THE PROBLEM OF CASTLE RUINS CONSERVATION WITHIN THE RESTORATION ACTIVITIES FORMATION

2020;
: 62-75
1
Lviv Polytechnic National University

The article reveals the history of the restoration activity formation on the example of the
castle ruins restoration in Ukraine and Europe during the 19th-20th centuries.
Castles have been constantly transforming since their foundation. Each subsequent
owner of the castle strengthened it, restored it after its destruction, made changes to the building
architecture. And in the 19th century, an understanding of the value of such architectural objects
was developed, and various methods for their preservation began to be proposed.
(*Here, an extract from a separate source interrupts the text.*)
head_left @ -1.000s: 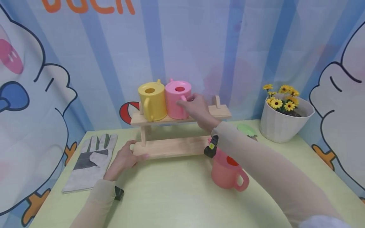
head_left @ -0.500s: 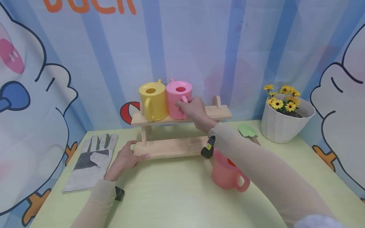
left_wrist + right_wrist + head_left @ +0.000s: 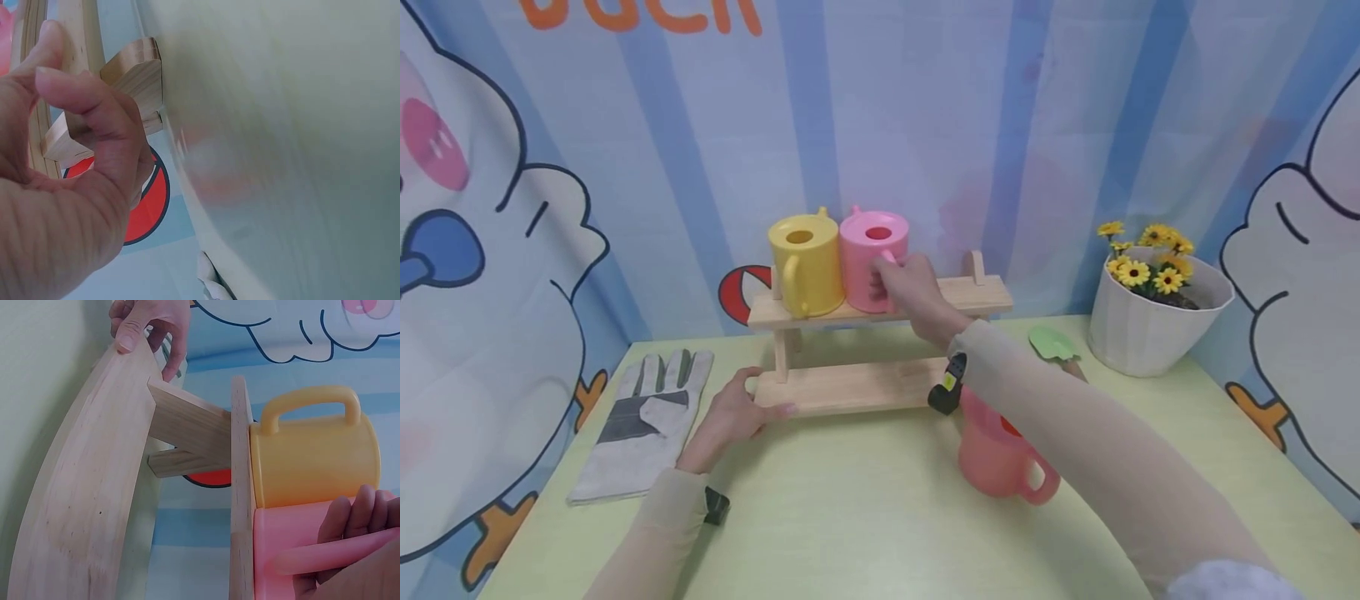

Stylistic
restorations are considered on the example of Trakai Island Castle (Lithuania) and Pierrefonds
castle (France). Archaeological restorations aimed at conserving objects reflect the Upper Castle
in Vilnius (Lithuania) and Heidelberg Castle (Germany). Scientifically based, the restoration is
presented at facilities in Olesko Castle (Ukraine) and in Warsaw, Inovlodz (Poland). Woodstock
Palace (England) is an example of the architectural monument destruction, and Tatar Tower of
Ostroh Castle (Ukraine) is a symbol of a good future which is revealed in front of the castles in
a state of long ruin. Positions on the restoration of architectural monuments have been analyzed
by a number of scientists such as Eugène Emmanuel Viollet-le-Duc, Alois Riegl, Camillo Boito,
Yan Zakhvatovich.
It was the restoration of the castle ruins that sparked a discourse on how to preserve
architectural monuments. After all, a castle is one of the most complex types of structures,
including its structure, location, and function. Since the beginning of their founding, castles have
been the subject to constant interference with their material structure, which in the 19th century
became more important than their utilitarian purpose. The conservation method comes out on
top, but it is often paired with fragmentary restoration. In any case, the object must function and
be visited, regardless of whether it is compositionally complete or fragmentarily preserved,
because the interest in it ensures its further existence.